Poyraz ve Dolunay'ın yakınlaştığı sahnelerden rahatsız olacak arkadaşlar için * bu işareti başlangıç ve bitiş noktasına bıraktım. O kısımları es geçebilirsiniz.
İyi okumalar.
Işıklar bir an da mekanı aydınlatmaya başladı, derin bir sessizlik vardı. Sessizliği zedeleyen tek şey Poyraz'ın öfkeli nefesiydi.
"Ne oluyor lan burda?!" diye kükredi hırçın bir sesle ve elini beline attı, beylik tabancasını çıkarırken, "Ahmet kapıya!" diye emir verdi.
Adım atmak için hazırlandı fakat önüne Gülsüm çıktı, yüzünde garip bir gülümseme vardı. Poyraz'ın şaşkınlıkla bakmasını sağlayacak bir tebessüm. Lakin şaşkınlık kısa sürdü, Poyraz Gülsüm'ün kolundan tutup kenara doğru bilinçsizce savurdu.
"Ne oyalanıyorsunuz?" diye sordu ve tekrar Ahmet'e baktı.
"Hareket etmen için ne yapmalıyım?! Bu gülüş ne amına koyayım?"
Ahmet ellerini arkadan bağladı ve tıpkı Gülsüm gibi güldü. Bu gülüş Poyraz'ı iyiyden iyiye sinirlendirirken tetiği çekmeyi ihmal etmedi.

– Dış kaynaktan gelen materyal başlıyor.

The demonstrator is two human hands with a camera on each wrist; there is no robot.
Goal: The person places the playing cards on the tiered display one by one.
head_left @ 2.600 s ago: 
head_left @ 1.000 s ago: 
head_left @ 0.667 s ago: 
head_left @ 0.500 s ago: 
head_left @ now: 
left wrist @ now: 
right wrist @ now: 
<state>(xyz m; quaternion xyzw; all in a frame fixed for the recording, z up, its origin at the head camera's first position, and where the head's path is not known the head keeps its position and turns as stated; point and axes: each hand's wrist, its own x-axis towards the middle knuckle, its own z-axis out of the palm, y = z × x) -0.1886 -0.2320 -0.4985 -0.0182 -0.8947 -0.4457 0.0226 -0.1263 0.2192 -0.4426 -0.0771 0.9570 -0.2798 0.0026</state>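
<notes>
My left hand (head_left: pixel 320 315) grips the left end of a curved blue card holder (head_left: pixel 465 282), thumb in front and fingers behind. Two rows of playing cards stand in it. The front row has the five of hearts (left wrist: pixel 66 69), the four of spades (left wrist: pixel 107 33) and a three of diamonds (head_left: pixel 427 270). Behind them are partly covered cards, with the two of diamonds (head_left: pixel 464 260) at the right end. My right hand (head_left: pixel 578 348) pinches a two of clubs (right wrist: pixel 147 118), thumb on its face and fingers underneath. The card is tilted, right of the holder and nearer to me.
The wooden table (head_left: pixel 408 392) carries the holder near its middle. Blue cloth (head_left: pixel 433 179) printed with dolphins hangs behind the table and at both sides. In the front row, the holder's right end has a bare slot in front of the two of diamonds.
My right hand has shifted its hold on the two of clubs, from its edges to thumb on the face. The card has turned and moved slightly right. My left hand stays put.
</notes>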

"Karargaha bildirelim." diye söylendi ve gözleriyle etrafı taradı. Bu işte bir gariplik olduğunu anlamıştı, ortalık çok iyi silah kullanabilen insanlarla doluyken mesleği askerlik olan bir kadını kaçırmak... Öyle ki bunu ancak bu insanlardan biri yapabilirdi.
Silahını indirirken, "Mustafa nerde?" diye sordu. Kaşları iyice çatılmışken olayı hızla çözme fırsatı elde etti. Zihninde kesik kesik bilgiler parıldarken ekip arkadaşlarının basit bir plan yapması içini rahatlattı.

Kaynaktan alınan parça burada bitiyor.